26 novembre 2011

Enseigner le français : les métaphores dans les mots (par M. Bréal)


On a dit avec justesse qu’une langue est un recueil de métaphores pâlies. L’une des plus belles tâches de l’école est de faire revivre un certain nombre de ces métaphores. Je suppose que lisant avec mes élèves la scène d’Auguste et de Cinna, j’arrive à ces vers :

Toutes les dignités que tu m’as demandées,
Je te les ai sans peine et sur l’heure accordées.

Que veut dire accorder ? – Toute la classe répondra par le synonyme donner. – Mais n’y a-t-il pas de différence entre les deux mots ? Quand vous donnez une chose à contre-cœur, pouvez-vous dire que vous l’accordez ? Qu’appelle-t-on des jeunes gens qui sont accordés ? d’où vient qu’on dit, d’un enfant qui a un mauvais caractère : il ne s’accorde pas avec ses camarades ? et pourquoi dit-on encore : accorder deux ennemis ? La parenté d’accorder et de cœur étant devenue visible pour tous les élèves, vous pourrez faire comprendre la force de l’expression de Corneille. Et accorder un violon ? il n’est là nullement question de cordes. Comme il s’agit de mettre le violon en rapport régulier avec les autres instruments, la langue, par une conception hardie, en fait un être animé, qui a besoin de vivre en bonne intelligence avec ses compagnons. L’enfant saisira sans peine la métaphore, qui ne s’effacera plus de son esprit, et quand il lira dans son rudiment que l’adjectif s’accorde en genre et en nombre avec son substantif, cette phrase elle-même, qu’il connaissait depuis longtemps, prendra à ses yeux un aspect moins maussade.

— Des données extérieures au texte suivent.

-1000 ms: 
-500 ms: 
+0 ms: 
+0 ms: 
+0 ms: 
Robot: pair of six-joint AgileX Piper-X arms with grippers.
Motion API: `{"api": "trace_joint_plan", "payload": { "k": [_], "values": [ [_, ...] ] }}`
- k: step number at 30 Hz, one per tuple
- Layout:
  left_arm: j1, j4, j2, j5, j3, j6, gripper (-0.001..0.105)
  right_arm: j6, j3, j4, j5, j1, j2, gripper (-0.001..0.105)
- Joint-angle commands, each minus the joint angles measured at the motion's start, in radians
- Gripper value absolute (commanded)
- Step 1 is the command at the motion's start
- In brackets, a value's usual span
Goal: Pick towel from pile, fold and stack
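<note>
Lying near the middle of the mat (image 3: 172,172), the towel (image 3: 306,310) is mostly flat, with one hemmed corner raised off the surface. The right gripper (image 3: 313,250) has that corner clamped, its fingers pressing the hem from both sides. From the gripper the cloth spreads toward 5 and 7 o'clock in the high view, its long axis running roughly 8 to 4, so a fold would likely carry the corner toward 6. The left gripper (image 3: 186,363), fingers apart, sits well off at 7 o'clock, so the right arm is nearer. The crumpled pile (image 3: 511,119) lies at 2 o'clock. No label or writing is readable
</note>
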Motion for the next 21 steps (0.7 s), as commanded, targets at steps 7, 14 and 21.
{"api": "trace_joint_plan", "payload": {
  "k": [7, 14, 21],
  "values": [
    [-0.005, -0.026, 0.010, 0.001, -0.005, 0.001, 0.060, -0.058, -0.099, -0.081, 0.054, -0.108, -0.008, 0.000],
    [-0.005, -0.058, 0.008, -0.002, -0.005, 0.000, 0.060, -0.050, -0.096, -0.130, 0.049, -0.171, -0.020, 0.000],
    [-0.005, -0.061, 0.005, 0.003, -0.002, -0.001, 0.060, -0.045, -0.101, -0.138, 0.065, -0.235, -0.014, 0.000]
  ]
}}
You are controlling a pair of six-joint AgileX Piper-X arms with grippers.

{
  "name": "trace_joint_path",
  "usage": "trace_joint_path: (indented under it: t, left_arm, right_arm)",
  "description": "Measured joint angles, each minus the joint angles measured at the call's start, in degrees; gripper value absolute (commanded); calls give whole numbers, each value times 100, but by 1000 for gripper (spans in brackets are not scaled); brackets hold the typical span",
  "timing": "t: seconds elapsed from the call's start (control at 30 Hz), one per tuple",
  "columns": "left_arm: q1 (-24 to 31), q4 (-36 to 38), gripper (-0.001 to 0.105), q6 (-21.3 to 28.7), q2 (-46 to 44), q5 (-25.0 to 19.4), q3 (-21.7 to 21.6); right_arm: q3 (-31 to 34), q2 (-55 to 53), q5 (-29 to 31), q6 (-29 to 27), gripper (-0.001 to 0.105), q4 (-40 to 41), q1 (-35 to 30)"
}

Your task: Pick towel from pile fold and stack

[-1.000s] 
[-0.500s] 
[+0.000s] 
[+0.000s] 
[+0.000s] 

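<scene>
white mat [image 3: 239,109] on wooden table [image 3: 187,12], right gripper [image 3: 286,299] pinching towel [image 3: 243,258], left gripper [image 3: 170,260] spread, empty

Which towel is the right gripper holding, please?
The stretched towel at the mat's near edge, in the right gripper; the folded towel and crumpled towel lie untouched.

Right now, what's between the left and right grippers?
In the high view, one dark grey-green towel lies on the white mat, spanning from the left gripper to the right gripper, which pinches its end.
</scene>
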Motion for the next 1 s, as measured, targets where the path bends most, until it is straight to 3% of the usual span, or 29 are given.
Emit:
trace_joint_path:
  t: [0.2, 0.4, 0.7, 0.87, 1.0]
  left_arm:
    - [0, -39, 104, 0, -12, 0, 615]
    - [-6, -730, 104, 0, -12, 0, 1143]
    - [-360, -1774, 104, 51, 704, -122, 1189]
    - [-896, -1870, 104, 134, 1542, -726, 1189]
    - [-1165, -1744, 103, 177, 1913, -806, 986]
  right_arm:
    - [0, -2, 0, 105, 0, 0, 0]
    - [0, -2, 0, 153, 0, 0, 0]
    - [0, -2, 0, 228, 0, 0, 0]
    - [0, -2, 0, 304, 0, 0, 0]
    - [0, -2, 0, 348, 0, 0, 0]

Cette sorte d’enseignement se présentera, pour peu qu’on y prenne garde, à tout instant. Quand vous parlerez à vos élèves de leur avenir, le mot de carrière ne pourra guère manquer d’être prononcé. Expliquez alors que c’est à la course fournie par le cheval qu’on assimile la route suivie dans la vie par un homme. On dira donc entrer, dans la carrière, la parcourir, l’achever. Mais comment vous y prendriez-vous pour l’embrasser ? Un ami pourra vous l’ouvrir, un ennemi vous la fermer : mais personne n’est en état de la briser. On a dit que toute métaphore devait pouvoir se peindre. Il est encore plus simple de la mimer. Voulez-vous faire comprendre aux enfants cette locution si fréquemment employée : les affaires marchent ? Mettez-vous à marcher. Les affaires s’arrêtent? Arrêtez-vous. Et de même elles vont bien, elles vont mal, elles languissent, elles sont paralysées, elles reprennent, elles roulent. L’enfant sera étonné de la vivacité du langage, et il prendra plaisir à chercher des locutions analogues.

Montrez-lui comment la langue anime tout : les bras d’un fauteuil, les jambes d’un compas, la tête d’un clou, le col d’une bouteille. Ces futurs ouvriers trouveront un jour des expressions analogues. Faites voir aussi le sentiment intime qui se cache en certains mots que nous prononçons sans y penser : deux amis se sont désunis. N’est-ce pas montrer que l’amitié n’en faisait qu’un seul être ? Nos espérances se sont évanouies. Le langage en un instant nous laisse apercevoir un mirage qui s’est dissipé.